Superior limbic keratoconjunctivitis (SLK, Théodore's syndrome') is a disease of the eye characterized by episodes of recurrent inflammation of the superior cornea and limbus, as well as of the superior tarsal and bulbar conjunctiva. It was first described by F. H. Théodore in 1963.

==Symptoms and signs==
Patients present with red eye, burning, tearing, foreign body sensation and mild photophobia. Upon examination, the conjunctiva appears inflamed and thickened, especially at the limbus.

== Pathophysiology ==
The development and pathophysiology of SLK is not well understood, but appears to involve microtrauma of keratoconjunctival surfaces. This mechanical hypothesis is supported by the increased lid apposition of exophthalmic thyroid patients, who are known to have an increased incidence of superior limbic keratoconjunctivitis.
== Treatment ==
First-line treatments include topical corticosteroids and artificial tears. For non-responsive cases, potential treatments include topical ciclosporin A, vitamin A, autologous serum and injections of triamcinolone.
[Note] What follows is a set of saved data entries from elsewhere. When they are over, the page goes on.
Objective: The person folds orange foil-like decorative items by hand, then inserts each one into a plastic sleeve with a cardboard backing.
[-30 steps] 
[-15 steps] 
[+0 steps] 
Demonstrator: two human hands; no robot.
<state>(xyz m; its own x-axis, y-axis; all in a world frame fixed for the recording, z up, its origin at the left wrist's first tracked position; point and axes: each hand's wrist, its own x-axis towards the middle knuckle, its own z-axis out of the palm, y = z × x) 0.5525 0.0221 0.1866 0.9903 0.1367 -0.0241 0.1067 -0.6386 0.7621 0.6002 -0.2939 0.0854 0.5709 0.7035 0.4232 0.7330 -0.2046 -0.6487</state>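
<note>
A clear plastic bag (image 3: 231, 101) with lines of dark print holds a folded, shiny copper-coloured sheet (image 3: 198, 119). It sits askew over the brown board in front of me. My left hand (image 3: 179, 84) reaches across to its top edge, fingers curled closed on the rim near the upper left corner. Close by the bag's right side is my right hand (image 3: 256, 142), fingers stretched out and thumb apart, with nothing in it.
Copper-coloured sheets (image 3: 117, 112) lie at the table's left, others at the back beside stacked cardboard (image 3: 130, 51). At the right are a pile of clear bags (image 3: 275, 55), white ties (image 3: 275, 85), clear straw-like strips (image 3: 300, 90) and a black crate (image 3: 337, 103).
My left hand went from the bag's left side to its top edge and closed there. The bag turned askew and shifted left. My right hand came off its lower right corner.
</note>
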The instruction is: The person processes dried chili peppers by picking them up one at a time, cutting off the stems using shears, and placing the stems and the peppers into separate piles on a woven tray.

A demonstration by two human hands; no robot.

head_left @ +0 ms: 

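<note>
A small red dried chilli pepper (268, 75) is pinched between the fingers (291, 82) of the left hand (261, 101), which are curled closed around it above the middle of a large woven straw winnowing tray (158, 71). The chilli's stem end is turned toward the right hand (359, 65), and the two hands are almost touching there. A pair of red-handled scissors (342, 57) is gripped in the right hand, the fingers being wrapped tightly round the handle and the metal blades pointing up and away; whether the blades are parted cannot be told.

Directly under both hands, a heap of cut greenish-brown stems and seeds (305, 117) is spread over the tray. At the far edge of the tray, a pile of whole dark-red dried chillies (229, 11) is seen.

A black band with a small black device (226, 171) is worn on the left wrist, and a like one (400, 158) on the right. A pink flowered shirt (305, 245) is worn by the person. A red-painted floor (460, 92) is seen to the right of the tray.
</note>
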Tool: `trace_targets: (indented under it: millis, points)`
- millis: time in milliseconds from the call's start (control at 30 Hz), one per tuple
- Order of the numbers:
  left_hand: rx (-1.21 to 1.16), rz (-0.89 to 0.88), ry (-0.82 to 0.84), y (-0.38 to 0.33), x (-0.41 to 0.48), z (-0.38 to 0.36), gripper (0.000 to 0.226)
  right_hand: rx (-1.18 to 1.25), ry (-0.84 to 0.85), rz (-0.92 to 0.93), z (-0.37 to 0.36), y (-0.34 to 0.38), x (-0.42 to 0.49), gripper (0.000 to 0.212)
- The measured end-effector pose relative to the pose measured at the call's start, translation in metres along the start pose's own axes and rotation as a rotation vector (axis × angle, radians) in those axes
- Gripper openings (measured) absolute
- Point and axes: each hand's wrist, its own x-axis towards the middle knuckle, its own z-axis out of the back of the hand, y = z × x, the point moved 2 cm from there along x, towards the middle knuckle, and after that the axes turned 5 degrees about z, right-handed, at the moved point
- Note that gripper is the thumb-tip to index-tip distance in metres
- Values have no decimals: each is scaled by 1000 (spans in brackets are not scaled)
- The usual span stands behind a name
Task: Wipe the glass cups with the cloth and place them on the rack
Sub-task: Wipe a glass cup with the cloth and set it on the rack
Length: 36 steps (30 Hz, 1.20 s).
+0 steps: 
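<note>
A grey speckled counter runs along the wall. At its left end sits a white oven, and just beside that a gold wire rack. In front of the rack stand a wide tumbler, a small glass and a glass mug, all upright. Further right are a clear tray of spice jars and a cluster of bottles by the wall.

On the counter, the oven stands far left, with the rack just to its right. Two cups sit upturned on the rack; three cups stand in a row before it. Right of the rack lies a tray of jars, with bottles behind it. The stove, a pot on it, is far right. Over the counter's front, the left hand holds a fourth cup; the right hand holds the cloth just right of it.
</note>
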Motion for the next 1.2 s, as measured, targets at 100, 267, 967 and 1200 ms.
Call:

Surgical treatment options include thermocauterization of the bulbar conjunctiva and conjunctival resection, typically under rose bengal (RB) staining to visualize affected areas.

== Epidemiology ==
Superior limbic keratoconjunctivitis tends to occur more often with dry eye syndrome (keratoconjunctivitis sicca), hyperthyroidism and hyperparathyroidism. It is also a rare complication associated with rheumatoid arthritis. Rarely, it may occur as a consequence of upper eyelid blepharoplasty surgery.